What the task asks »
From the records below, copy out each line that has the word "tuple".
━━━ Source material ━━━
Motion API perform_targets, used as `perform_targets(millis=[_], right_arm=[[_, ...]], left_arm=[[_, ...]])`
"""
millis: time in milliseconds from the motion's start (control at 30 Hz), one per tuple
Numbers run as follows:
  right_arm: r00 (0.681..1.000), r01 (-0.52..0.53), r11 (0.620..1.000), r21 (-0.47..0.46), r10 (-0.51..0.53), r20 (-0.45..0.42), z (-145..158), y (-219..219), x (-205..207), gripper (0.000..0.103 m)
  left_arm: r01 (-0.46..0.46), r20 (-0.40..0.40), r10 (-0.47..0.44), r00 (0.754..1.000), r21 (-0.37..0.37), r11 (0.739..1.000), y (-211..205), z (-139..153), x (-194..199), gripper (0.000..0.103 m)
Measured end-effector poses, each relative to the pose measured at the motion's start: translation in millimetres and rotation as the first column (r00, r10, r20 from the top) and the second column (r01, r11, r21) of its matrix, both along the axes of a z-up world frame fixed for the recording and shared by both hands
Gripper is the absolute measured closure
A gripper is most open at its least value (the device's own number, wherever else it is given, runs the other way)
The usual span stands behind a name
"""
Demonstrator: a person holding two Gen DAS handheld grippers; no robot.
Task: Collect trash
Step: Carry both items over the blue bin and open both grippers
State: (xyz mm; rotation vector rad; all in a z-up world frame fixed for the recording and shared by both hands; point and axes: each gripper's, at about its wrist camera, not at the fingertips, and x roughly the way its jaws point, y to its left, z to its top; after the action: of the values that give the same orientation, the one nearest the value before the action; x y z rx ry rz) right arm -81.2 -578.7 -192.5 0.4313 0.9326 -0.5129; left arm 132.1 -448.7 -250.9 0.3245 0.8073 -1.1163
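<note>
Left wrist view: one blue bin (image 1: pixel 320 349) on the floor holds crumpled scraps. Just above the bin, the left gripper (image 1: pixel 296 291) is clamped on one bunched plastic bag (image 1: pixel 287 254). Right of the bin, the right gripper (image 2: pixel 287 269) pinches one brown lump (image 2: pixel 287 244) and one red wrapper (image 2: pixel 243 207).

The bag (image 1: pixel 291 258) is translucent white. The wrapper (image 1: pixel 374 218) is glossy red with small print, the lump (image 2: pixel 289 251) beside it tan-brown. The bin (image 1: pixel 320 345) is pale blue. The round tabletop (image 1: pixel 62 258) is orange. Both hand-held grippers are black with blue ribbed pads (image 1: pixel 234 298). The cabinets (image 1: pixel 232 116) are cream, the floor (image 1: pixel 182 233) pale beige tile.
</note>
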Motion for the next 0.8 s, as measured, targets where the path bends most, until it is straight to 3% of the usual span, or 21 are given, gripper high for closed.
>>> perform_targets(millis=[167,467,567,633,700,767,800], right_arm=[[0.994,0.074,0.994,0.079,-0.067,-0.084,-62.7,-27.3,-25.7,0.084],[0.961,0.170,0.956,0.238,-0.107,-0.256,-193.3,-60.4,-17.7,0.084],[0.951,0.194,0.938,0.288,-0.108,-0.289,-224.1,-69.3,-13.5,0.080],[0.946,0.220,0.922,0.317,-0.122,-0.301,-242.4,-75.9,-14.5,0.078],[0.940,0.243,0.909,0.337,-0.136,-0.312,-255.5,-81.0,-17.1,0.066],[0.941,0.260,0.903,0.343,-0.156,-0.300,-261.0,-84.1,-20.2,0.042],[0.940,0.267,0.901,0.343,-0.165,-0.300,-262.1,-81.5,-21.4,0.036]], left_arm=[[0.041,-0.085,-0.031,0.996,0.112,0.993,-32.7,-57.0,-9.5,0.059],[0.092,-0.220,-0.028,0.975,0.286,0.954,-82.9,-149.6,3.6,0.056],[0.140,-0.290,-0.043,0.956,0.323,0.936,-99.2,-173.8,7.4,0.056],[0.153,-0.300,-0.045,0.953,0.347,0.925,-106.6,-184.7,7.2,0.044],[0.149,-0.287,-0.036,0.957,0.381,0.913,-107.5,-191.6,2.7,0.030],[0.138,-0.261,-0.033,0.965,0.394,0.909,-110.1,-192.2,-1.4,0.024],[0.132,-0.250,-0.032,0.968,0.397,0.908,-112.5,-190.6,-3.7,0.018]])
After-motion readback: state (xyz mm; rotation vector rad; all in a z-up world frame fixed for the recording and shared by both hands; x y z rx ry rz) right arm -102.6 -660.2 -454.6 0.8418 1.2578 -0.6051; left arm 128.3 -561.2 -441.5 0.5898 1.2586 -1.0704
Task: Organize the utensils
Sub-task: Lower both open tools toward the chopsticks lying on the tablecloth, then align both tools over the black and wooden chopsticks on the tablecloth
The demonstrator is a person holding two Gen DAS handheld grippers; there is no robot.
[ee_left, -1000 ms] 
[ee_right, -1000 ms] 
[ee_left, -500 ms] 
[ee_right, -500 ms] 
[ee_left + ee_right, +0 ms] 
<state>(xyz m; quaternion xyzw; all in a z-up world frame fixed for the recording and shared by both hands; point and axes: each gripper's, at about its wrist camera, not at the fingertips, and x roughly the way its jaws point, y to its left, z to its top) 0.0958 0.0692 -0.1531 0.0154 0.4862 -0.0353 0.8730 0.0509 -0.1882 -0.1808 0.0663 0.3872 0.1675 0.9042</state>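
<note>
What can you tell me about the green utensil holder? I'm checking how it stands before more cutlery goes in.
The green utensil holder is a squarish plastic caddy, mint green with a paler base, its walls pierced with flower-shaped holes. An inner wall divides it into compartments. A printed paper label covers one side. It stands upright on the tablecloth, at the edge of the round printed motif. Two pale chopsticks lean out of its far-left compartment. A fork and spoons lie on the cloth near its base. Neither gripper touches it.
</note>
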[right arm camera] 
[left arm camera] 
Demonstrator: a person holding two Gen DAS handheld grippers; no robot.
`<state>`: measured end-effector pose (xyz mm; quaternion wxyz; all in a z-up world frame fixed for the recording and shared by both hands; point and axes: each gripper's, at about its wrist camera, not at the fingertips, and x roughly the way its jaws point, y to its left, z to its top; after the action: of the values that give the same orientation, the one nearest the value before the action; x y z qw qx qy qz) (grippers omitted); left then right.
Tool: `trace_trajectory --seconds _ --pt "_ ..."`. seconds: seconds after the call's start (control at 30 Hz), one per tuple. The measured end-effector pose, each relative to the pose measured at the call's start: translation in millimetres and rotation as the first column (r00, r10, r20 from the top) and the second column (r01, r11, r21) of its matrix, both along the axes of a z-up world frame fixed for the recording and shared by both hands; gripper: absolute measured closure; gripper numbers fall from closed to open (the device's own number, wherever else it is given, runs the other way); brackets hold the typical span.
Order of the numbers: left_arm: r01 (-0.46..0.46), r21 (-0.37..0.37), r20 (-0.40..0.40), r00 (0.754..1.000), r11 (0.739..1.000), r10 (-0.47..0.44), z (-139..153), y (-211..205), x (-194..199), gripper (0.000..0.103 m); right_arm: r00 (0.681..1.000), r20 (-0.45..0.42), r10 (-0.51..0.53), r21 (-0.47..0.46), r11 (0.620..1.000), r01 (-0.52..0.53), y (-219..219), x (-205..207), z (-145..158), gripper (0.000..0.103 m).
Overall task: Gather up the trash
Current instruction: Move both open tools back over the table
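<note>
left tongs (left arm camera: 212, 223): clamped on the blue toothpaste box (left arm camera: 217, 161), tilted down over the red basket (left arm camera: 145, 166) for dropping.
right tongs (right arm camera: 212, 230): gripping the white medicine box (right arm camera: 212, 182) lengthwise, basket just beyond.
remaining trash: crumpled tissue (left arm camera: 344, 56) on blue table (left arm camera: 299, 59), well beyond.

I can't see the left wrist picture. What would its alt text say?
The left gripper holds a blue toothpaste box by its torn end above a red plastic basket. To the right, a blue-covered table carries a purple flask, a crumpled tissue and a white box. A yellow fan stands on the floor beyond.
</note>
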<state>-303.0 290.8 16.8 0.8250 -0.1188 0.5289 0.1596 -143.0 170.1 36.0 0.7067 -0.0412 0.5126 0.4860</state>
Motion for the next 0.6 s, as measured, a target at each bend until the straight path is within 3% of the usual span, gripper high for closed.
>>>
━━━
Solution to this exercise »
millis: time in milliseconds from the motion's start (control at 30 Hz), one per tuple
Tool: `trace_trajectory --seconds _ --pt "_ ..."`. seconds: seconds after the call's start (control at 30 Hz), one per tuple. The measured end-effector pose, each relative to the pose measured at the call's start: translation in millimetres and rotation as the first column (r00, r10, r20 from the top) and the second column (r01, r11, r21) of its matrix, both along the axes of a z-up world frame fixed for the recording and shared by both hands; gripper: absolute measured closure; gripper numbers fall from closed to open (the device's own number, wherever else it is given, runs the other way); brackets hold the typical span.

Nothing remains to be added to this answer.